Briggs finally stopped demanding a middle-of-the-night bottle about two weeks ago. Glory hallelujah, the extra sleep is changing my life. Also, I gave myself points for refraining from announcing his full nights of sleep on Facebook. (But I did just mention them here, didn't I? Minus 1.)
Still, I am tired, and I run out of steam faster than ever. This little one is revealing to me on a daily basis my own selfishness and limitations. I am a lister. I make a to-do list every morning and goshdarnit it WILL ALL be done before I go to bed. It's been more than difficult for me to convince myself that playing hockey and pushing cars and reading books is more important than any one single item on my list.

But I'm learning. Slowly. On good days I even have fun accomplishing nothing but a dance party and five diaper changes. It's still a battle though. I'm not gonna lie. That feeling at the end of the day - you know the one you get when your husband asks "What did you do today?" and you say "Uh..." - it still stings.
I don't know if he knows it or not, but this little Briggs has a big job. He is the one who gets to teach me to parent. Sometimes, I think it's kinda painful for both of us. But he is so patient and forgiving and the sincerity in his sweet little neck hugs makes.my.day. It's ironic that, even though it is his addition to our family that it causing me growing pains, I am so, so thankful for him.

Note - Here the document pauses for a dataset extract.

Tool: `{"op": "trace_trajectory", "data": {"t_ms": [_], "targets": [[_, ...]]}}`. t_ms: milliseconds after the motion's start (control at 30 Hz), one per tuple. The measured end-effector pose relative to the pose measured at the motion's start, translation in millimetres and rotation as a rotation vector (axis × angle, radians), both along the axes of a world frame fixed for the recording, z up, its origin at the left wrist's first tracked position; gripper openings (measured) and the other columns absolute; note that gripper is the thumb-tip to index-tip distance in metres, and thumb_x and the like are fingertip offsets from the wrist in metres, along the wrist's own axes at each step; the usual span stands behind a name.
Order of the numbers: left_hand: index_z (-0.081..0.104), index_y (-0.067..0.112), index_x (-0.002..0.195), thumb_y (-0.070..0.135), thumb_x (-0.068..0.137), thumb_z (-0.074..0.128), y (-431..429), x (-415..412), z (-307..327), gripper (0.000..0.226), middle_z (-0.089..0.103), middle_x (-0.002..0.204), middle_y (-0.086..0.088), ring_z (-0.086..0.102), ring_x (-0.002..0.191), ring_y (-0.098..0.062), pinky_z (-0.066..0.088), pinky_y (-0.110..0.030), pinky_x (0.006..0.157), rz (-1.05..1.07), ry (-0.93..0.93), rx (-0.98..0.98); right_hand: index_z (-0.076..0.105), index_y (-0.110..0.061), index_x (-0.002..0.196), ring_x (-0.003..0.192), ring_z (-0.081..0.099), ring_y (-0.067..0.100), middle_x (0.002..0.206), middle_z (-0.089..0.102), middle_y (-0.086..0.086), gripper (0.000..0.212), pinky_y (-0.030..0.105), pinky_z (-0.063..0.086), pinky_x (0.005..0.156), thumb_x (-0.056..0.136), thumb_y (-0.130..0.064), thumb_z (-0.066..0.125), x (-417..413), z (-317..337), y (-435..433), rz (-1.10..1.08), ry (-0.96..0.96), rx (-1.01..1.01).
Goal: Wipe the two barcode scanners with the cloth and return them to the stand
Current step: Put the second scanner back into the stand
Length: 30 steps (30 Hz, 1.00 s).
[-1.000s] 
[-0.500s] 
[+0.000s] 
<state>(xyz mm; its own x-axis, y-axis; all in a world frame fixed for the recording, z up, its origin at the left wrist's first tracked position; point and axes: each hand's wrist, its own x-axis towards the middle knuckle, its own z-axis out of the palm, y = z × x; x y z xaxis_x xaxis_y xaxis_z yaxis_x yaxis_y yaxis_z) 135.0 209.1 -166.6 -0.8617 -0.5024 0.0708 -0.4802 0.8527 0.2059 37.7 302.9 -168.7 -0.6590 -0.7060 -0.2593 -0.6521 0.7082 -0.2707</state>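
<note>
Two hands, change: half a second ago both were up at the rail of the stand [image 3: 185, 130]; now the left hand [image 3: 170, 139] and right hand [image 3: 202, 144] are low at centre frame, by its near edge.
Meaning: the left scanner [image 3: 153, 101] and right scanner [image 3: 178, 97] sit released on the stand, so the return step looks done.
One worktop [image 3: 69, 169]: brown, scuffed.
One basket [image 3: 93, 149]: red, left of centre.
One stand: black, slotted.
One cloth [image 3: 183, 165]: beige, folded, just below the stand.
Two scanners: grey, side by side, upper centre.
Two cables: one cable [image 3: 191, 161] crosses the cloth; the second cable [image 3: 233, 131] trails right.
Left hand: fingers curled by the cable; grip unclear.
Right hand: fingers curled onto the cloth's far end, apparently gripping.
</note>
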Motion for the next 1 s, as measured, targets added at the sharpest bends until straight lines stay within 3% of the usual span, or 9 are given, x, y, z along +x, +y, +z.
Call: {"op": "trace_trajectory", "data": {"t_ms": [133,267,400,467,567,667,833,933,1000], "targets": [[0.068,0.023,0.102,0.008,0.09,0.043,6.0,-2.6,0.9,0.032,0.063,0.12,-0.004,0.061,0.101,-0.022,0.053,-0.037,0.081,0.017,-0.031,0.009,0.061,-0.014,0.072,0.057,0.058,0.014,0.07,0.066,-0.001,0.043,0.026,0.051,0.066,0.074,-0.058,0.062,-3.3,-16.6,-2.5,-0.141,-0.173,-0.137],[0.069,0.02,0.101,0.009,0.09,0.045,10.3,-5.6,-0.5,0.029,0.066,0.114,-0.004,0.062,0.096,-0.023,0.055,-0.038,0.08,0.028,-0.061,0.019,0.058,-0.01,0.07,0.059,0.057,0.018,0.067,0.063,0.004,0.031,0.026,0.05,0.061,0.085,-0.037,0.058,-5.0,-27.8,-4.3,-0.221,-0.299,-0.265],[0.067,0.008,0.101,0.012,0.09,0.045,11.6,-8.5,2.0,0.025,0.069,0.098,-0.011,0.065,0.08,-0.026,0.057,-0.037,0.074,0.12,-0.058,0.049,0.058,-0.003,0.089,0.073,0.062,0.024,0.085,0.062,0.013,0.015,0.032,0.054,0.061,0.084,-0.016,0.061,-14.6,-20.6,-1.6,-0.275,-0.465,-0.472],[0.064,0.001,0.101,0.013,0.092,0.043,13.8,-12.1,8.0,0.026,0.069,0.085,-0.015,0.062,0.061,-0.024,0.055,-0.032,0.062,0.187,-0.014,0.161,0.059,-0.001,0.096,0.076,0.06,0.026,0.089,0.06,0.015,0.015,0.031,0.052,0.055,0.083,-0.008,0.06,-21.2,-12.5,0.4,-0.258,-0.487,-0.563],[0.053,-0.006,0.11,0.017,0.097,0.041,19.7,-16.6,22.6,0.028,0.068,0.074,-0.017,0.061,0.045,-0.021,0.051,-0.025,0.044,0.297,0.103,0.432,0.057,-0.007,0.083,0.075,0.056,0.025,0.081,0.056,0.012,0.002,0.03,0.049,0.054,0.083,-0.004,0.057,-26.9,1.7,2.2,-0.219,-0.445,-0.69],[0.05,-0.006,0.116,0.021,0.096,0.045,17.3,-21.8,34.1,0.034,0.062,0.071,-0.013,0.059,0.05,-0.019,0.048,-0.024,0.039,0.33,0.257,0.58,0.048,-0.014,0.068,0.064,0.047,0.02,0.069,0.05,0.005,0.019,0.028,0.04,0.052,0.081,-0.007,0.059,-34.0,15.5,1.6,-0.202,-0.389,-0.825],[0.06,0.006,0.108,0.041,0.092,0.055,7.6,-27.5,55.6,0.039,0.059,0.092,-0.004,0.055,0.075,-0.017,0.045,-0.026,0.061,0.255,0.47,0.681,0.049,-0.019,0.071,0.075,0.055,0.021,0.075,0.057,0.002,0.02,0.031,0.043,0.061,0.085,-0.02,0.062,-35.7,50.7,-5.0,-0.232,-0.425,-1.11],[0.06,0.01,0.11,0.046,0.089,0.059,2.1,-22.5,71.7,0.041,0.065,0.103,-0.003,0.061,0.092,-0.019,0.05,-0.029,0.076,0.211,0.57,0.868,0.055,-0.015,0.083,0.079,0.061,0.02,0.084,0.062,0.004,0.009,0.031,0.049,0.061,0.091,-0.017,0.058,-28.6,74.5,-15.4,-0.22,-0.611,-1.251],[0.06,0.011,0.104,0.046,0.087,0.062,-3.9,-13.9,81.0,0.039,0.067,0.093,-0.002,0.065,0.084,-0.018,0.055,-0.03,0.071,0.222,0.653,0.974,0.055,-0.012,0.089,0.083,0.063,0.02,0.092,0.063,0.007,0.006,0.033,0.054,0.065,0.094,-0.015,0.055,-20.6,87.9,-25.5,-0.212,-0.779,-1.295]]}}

So, how's the transition going?
Briggs is doing AWESOME.
And me? Well, I'm getting there.

Aren't you glad you asked?

3 comments:

Monica Wilkinson said...

Hi Becky! I loved reading your post - and my mother's heart could so identify with so much you said. Oh, yes - it is a hard job. Thank you for being real! We're in this together!

Jess said...

I think you put it beautifully. And hats off to you for being a stay at home mom. I haven't felt it was for me either for very similar reasons. I hope you find your rhythm and peace in your new role in life. And when you feel like you've gotten nothing accomplished, remember you are creating a home, building a life and nurturing the soul of that precious little boy. That is a *big* accomplishment :)

morais family blog said...

becky... you say things so perfectly!! I think adjusting to being a parent is the same for a newborn or a 14 month old!! Its a hard adjustment and no one can explain it unless they have been there! Thank you for putting all that into words because thats exactly how i feel!!! You are a wonderful mother and briggs is SO lucky to have you at home!